If you want to learn more about the strategy, please click here.
Portfolio Composition
From the sector allocation chart below, we can see the index places a high weight on the Information Technology sector (representing around 34% of the index), followed by Financials (accounting for 11% of the index) and Communications (representing around 11% of the fund). The largest three sectors have a combined allocation of approximately 56%. In terms of geographical allocation, EWY is investing exclusively in South Korea.
EWY invests over 39% of the funds into large-cap value issuers, defined as large-sized companies where value characteristics predominate. Large-cap issuers generally have a market capitalization exceeding $8 billion. The second-largest allocation is large-cap blend equities, with a 32% allocation. This ETF mostly invests in household names such as Samsung or Hyundai, which are large and stable corporations. It is interesting to note that EWY doesn’t allocate any amount to small-caps, which tend to outperform large-caps over a long period of time.
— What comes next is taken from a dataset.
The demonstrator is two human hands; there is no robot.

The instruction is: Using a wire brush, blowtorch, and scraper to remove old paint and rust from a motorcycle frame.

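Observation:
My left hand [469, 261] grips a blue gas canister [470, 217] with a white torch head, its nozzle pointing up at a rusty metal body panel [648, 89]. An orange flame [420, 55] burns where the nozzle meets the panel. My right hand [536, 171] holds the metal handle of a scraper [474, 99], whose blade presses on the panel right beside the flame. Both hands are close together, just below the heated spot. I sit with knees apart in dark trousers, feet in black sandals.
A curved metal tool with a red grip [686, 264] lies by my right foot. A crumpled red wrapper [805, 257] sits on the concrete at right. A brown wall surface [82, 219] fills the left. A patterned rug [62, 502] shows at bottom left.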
The fund is currently invested in 112 different stocks. The top ten holdings account for 48% of the portfolio. The largest position in the portfolio is Samsung Electronics with a 21% allocation, which gives an idea of the massive size of this company relative to other South Korean corporations. Given the high allocation to this stock, I think it is important to be comfortable with a concentrated portfolio when buying EWY.
Since we are dealing with equities, one important characteristic is the portfolio’s valuation. According to iShares, the fund currently trades at an average price-to-book ratio of ~1 and at an average price-to-earnings ratio of ~8.5. If we compare it to other developed markets throughout the world, it seems that South Korea is one of the cheapest places to invest at the moment.
Is This ETF Right For Me?
I have compared below EWY’s price performance against the performance of the Vanguard FTSE Developed Markets ETF (VEA) and the Vanguard Total World Stock ETF (VT) over the last 5 years to assess which one was a better investment. Over that period, VT clearly outperformed EWY and VEA thanks to the strong performance of the US equity market. EWY’s performance was pretty much in line with that of other developed markets ex-US. To put EWY’s performance into perspective, a $100 investment 5 years ago into this ETF would now be worth ~$114.3. This represents a compound annual growth rate of ~2.7% excluding dividends, which is a disappointing absolute return.
If we take a step back and look at the performance from a 10-year perspective, the results don’t change much. Both VT and VEA came on top once again, outperforming EWY since early 2013. I personally believe that South Korea is one of the best investment choices when it comes to developed markets given the economy’s above-average expected performance. On top of that, South Korean equities are trading at a discount relative to other developed market equities, which should provide a larger margin of safety. That said, I expect some volatility in the short term as some parts of the economy – such as real estate – are in bubble territory for some time now and are likely to start cooling off over the next couple of months.
Key Takeaways
EWY provides exposure to a basket of South Korean equities. The fund has a 21% allocation to Samsung Electronics, which makes the portfolio pretty concentrated around one position. Investors purchasing ETFs for their diversification benefits should assess if they are comfortable with a 20%+ allocation to a single stock prior to buying EWY. In terms of valuation, South Korea is cheaper than most developed equity markets at the moment, despite a solid economy and above-average growth prospects. I personally think EWY will do well over the long term, although some volatility should be expected in the short term.